For disengaged learners, short snappy tasks with shared answers may be the way forward to build a sense of intrinsic motivation and positivity, I wouldn't fancy trying to reinvent the wheel every Sunday night planning lessons just to keep them on board. As David says, some won't even like the tasks.
If you did fancy something a little different from the textbook though:
http://sport.maths.org/content/

17. ### armandine2Established commenter

Oh dear something needs improvement - the stroke: 6 lines (width) at the crank is not evident in my 6+ a bit lines-width of piston travel. (glad I spotted it)

18. ### Maths_ShedOccasional commenter

Would this type of question work for many pupils never mind classes? The level of understanding of Pythagoras theorem required to even start this task would probably take up far more time than a scheme of work allows to teach the basics.
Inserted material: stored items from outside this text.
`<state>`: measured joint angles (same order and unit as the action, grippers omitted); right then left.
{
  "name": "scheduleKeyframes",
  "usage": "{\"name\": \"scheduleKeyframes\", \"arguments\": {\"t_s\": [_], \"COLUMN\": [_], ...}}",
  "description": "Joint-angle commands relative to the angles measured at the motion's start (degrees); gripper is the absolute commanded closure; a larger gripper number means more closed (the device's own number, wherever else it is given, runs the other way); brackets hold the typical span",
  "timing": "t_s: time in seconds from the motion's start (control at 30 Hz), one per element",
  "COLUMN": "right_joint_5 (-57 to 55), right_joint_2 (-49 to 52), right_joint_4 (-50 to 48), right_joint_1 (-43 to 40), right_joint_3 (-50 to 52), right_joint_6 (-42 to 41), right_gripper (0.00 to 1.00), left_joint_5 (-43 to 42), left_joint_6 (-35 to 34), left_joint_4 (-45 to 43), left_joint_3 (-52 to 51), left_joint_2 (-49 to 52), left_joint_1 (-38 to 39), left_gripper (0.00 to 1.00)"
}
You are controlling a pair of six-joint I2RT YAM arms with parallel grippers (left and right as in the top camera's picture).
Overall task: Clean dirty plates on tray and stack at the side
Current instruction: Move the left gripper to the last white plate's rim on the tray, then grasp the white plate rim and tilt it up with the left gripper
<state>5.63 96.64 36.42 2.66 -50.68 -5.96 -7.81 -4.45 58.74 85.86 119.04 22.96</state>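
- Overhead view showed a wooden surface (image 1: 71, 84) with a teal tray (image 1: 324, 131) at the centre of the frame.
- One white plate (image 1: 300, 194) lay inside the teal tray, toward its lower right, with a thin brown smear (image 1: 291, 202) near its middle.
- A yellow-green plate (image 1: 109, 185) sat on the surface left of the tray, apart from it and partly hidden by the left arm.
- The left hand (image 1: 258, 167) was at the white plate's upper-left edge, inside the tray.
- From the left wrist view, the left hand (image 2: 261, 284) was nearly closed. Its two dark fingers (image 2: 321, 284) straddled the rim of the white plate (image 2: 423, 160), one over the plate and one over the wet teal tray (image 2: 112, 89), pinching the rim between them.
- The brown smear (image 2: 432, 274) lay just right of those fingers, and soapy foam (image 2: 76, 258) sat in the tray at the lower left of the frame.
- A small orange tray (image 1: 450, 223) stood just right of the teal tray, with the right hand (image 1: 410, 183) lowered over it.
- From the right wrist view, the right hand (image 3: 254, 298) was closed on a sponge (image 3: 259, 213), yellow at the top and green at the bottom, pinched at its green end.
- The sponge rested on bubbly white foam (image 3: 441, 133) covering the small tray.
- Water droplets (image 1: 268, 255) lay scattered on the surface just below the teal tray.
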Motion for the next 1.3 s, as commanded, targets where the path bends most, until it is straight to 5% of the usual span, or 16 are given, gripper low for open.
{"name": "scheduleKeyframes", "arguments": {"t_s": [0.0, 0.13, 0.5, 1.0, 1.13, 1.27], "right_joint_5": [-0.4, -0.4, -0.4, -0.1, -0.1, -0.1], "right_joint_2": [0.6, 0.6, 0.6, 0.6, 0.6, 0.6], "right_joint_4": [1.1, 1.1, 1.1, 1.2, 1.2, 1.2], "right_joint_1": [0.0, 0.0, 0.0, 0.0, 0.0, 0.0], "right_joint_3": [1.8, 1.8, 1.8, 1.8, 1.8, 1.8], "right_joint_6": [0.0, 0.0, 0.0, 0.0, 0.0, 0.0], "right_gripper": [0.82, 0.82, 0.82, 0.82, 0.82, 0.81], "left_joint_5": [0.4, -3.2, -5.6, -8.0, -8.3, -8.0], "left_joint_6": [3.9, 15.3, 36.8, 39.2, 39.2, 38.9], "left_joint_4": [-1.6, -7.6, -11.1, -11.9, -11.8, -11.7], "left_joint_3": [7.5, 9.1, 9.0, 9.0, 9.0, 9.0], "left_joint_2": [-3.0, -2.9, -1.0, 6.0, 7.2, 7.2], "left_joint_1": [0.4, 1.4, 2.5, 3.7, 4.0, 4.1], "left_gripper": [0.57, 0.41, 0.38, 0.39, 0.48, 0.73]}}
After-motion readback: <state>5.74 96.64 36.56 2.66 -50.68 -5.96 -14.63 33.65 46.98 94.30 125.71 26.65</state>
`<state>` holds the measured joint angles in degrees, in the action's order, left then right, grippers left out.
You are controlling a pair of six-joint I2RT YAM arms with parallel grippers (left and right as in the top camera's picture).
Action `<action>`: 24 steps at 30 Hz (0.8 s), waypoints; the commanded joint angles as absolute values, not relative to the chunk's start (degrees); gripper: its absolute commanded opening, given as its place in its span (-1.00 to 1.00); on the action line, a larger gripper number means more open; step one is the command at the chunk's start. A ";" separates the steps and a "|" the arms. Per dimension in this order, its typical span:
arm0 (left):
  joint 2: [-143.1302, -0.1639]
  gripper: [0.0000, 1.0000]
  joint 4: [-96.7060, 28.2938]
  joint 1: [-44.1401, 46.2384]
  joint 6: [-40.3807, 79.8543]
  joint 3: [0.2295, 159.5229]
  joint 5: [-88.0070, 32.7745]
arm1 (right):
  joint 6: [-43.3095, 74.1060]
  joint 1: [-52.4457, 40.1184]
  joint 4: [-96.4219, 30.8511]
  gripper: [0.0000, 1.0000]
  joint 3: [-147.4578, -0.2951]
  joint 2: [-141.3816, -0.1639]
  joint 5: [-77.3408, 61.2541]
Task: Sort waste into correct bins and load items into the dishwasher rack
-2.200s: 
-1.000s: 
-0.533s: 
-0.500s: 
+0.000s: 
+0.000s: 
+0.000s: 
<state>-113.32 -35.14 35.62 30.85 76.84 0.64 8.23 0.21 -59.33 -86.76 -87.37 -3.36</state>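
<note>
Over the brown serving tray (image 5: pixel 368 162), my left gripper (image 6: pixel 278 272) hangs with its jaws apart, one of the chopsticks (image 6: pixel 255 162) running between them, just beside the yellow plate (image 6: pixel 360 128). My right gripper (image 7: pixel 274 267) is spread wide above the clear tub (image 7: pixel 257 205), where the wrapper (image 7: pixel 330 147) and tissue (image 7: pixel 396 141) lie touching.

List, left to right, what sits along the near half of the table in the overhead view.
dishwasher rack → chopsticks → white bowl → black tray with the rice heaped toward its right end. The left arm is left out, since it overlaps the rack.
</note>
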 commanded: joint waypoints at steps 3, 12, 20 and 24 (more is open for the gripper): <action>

19. ### armandine2Established commenter

The figure is just compass work and a set 30 degree angle triangle - the task is a process one - it has been chosen as the content is seen as important - I wouldn't've found my dodgy line spacing without doing it on an old exercise book. The pythagoras element, perhaps, is the class differentiation - to put calculated numbers to the difference - which would've been measured. I think we can expect pupils to use a ruler and measure lengths, at KS3.